What the exercise asks: Using the data beneath, show every line that includes the word "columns".

Data extract:
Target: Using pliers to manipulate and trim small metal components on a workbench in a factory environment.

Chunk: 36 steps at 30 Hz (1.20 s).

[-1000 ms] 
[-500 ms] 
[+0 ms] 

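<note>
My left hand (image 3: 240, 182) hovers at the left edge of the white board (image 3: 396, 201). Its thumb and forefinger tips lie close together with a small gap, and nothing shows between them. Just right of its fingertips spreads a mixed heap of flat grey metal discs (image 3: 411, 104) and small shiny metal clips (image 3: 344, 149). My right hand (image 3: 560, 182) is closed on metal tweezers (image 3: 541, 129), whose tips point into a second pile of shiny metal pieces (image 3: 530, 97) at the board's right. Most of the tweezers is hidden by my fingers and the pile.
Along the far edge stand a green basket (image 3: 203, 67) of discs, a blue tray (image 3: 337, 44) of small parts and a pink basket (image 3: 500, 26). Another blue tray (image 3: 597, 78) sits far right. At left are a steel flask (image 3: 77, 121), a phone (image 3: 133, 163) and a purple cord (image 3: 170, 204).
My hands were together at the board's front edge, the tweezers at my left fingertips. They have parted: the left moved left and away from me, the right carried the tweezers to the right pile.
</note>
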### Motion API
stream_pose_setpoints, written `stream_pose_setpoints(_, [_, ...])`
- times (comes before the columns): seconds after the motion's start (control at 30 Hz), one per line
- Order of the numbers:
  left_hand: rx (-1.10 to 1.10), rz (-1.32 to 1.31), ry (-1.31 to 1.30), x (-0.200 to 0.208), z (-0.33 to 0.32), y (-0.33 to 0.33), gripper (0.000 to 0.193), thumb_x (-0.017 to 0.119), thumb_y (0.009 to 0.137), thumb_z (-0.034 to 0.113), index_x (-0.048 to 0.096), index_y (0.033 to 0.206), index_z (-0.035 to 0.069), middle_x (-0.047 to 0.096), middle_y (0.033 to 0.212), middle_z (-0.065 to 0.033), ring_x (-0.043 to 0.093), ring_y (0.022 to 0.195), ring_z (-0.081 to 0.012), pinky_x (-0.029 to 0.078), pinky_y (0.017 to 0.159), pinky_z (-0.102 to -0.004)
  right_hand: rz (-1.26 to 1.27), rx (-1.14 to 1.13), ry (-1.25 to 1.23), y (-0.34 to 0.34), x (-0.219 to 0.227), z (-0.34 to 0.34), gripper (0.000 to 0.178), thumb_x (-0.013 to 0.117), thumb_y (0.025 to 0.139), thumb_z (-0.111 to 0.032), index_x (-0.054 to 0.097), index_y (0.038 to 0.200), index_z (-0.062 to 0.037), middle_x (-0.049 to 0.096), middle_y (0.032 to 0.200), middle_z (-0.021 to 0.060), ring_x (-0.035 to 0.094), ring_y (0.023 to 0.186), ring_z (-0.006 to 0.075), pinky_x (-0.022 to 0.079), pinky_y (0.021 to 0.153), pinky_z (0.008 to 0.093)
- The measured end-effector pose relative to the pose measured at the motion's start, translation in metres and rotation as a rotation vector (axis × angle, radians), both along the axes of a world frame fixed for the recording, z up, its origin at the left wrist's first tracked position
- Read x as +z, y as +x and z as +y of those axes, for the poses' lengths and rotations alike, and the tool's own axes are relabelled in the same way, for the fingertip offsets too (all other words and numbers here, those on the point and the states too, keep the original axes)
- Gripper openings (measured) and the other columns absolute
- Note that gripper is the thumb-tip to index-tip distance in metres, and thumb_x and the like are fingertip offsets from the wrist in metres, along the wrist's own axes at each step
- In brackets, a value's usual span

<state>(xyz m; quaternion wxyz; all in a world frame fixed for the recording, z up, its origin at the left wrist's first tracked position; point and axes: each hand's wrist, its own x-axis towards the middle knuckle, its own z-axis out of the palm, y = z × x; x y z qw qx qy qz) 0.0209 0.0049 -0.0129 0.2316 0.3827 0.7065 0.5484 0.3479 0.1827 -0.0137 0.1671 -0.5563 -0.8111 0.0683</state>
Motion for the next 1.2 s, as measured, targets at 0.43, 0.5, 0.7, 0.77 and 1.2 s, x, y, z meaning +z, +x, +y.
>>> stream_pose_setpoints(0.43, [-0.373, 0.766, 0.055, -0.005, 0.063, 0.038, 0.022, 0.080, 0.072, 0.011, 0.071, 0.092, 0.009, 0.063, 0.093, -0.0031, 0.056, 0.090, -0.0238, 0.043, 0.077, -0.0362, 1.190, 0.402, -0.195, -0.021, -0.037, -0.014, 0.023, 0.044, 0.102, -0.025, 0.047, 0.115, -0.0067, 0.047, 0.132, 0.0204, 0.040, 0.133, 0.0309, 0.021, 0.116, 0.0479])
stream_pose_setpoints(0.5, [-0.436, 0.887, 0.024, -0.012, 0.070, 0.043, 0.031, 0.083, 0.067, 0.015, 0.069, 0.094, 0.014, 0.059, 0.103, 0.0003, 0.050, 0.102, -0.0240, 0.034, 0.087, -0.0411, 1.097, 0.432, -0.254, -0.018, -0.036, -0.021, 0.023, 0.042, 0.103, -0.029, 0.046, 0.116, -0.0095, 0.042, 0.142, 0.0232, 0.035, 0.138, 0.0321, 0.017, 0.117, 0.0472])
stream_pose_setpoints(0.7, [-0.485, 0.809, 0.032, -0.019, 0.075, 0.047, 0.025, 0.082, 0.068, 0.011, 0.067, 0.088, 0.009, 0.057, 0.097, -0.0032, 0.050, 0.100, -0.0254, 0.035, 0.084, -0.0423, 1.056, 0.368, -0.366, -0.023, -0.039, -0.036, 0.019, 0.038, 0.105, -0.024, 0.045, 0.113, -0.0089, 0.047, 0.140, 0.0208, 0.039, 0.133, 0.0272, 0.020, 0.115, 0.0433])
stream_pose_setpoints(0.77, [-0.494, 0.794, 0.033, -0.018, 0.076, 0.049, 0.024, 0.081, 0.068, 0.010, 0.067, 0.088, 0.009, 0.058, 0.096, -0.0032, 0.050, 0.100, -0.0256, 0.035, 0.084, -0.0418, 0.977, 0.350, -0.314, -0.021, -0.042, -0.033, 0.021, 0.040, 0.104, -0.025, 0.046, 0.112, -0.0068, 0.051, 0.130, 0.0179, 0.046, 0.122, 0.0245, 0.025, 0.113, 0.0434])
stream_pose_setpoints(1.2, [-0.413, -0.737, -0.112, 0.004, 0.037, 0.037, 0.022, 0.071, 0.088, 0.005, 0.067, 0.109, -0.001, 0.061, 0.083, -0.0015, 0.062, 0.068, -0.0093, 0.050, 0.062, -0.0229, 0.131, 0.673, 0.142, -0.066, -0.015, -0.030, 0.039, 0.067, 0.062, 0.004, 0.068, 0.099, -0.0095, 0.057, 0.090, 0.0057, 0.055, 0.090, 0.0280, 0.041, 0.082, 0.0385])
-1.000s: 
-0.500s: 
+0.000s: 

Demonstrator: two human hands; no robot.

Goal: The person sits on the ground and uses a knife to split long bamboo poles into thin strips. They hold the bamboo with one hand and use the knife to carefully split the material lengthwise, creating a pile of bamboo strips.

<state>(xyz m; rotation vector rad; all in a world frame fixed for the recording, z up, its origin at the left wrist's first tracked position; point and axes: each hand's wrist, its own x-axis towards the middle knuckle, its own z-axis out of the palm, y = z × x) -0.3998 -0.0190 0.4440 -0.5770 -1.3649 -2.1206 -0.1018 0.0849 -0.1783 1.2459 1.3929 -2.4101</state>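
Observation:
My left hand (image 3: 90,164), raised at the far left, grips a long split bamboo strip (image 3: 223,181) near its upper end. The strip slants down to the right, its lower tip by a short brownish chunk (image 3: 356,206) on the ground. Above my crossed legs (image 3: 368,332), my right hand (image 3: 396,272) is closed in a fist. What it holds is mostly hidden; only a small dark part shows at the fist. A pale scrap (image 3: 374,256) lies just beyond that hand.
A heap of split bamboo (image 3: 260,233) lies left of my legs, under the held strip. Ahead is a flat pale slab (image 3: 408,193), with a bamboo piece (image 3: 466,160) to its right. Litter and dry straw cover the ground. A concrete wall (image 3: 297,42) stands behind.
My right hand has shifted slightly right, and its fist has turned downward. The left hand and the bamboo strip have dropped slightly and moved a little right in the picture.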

Output below:
- times (comes before the columns): seconds after the motion's start (control at 30 Hz), one per line
- Gripper openings (measured) and the other columns absolute

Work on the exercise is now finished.